## Work required
Search the records for the string "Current", then copy each line where it appears.

## Provided data
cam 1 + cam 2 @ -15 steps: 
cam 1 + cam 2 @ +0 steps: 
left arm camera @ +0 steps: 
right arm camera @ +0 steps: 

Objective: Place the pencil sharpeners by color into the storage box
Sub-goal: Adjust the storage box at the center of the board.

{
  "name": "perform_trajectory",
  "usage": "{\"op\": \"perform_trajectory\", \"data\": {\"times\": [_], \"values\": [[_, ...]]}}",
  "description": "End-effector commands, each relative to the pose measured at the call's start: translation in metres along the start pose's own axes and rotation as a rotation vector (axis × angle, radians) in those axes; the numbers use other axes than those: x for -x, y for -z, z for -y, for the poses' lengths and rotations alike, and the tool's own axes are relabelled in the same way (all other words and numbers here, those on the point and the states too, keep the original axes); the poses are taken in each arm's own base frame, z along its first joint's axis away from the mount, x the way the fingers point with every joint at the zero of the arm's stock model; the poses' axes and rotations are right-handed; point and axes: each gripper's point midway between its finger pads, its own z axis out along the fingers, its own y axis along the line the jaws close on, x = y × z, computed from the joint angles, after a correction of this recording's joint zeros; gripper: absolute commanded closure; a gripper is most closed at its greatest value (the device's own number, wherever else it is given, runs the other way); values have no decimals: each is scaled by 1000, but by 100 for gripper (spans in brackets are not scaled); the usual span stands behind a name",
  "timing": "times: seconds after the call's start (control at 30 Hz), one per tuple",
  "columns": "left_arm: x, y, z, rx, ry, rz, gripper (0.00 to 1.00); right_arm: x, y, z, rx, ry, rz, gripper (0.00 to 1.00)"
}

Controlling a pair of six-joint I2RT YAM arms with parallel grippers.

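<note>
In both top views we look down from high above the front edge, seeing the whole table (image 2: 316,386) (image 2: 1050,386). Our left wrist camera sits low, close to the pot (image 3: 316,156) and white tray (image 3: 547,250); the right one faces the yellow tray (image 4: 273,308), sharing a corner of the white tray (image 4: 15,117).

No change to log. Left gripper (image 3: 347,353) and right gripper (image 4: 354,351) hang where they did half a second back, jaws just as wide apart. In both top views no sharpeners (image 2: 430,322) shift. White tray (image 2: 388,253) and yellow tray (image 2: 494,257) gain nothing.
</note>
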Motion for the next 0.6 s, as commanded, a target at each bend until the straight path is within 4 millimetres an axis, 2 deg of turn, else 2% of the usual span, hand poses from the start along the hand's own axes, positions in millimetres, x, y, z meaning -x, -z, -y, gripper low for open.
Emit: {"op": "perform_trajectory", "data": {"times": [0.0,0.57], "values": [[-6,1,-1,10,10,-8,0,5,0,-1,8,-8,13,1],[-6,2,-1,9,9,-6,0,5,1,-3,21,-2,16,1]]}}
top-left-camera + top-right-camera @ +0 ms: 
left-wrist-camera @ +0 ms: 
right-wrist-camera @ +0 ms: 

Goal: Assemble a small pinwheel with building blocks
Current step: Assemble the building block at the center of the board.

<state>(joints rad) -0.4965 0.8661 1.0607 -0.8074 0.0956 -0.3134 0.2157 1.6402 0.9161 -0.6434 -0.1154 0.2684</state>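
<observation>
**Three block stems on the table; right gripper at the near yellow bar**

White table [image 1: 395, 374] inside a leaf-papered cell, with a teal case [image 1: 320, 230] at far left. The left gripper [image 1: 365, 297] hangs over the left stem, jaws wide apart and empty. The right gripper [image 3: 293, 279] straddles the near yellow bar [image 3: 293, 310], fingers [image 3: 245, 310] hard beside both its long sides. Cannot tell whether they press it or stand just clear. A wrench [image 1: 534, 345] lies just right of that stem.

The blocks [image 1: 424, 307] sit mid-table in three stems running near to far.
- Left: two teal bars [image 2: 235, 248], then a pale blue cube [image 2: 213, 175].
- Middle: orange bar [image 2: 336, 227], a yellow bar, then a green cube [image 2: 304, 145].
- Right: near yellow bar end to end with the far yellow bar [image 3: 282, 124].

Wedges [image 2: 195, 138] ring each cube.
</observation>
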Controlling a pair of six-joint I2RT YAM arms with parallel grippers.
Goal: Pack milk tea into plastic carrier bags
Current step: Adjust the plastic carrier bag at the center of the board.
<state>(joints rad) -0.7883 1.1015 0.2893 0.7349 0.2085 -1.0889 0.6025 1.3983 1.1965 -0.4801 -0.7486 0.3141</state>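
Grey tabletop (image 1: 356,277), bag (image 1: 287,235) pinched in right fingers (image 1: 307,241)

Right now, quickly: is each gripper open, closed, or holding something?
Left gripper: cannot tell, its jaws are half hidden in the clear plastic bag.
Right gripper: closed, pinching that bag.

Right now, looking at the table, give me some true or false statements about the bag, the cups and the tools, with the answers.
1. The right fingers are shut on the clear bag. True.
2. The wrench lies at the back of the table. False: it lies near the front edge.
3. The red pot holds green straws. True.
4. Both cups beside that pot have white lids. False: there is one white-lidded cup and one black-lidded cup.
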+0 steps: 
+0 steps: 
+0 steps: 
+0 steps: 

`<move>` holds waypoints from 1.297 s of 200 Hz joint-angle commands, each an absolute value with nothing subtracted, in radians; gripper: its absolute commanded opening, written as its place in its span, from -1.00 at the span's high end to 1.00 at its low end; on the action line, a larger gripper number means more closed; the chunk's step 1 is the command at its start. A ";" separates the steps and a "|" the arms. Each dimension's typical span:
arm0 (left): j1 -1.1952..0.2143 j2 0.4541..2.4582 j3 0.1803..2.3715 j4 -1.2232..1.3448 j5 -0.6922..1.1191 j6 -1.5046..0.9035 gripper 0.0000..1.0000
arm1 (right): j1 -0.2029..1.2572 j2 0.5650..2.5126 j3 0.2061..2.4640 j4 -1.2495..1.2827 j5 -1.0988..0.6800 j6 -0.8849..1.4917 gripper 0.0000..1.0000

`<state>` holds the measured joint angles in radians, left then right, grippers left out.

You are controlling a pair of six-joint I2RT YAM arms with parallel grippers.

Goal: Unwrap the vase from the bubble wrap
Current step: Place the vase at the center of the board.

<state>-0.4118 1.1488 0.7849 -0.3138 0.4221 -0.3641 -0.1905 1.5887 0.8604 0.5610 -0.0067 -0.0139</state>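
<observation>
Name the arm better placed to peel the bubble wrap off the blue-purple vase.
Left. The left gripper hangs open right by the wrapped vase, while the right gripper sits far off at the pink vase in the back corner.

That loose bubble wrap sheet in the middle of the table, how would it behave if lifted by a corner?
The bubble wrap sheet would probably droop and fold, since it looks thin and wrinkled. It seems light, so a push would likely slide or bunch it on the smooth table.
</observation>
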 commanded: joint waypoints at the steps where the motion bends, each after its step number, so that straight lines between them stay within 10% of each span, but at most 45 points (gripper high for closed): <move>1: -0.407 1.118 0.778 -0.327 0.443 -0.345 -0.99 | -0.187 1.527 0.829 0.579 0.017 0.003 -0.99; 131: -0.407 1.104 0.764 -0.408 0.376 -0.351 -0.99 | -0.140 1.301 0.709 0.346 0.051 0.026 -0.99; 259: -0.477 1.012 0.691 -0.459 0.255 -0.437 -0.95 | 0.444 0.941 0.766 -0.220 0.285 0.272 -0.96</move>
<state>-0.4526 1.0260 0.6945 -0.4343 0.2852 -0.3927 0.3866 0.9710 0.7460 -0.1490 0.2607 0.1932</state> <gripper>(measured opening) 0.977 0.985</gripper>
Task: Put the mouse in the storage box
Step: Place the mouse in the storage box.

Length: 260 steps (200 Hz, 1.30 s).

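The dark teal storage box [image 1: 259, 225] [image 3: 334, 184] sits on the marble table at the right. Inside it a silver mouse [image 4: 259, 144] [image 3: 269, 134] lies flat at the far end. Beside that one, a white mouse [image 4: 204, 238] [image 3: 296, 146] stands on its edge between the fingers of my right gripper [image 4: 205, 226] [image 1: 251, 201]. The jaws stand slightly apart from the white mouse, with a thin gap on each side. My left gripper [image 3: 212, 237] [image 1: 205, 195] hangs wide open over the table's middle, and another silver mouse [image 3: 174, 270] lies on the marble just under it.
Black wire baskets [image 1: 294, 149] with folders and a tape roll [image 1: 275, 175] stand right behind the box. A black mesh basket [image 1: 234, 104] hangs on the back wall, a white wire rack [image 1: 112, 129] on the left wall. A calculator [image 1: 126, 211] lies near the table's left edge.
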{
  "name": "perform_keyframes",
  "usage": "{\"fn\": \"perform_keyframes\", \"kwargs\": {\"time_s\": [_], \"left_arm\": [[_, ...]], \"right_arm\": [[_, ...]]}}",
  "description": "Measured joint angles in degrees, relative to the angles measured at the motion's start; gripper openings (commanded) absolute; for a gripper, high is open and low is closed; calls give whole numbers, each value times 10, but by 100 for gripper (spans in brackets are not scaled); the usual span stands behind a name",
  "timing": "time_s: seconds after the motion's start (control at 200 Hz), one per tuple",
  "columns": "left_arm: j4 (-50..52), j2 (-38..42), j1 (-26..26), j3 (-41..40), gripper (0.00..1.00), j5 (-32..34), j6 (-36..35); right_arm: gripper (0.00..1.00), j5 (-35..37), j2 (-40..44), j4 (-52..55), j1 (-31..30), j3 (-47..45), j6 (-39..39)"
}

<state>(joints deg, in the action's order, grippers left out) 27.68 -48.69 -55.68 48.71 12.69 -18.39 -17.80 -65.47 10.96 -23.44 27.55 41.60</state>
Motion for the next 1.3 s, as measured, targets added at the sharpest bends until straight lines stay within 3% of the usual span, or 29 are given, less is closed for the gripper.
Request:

## Result for this task
Current step: Assemble the building block at the center of the board.
Current step: Adjust the plastic carrier bag at the center of the board.
Current step: Place the vase at the center of the board.

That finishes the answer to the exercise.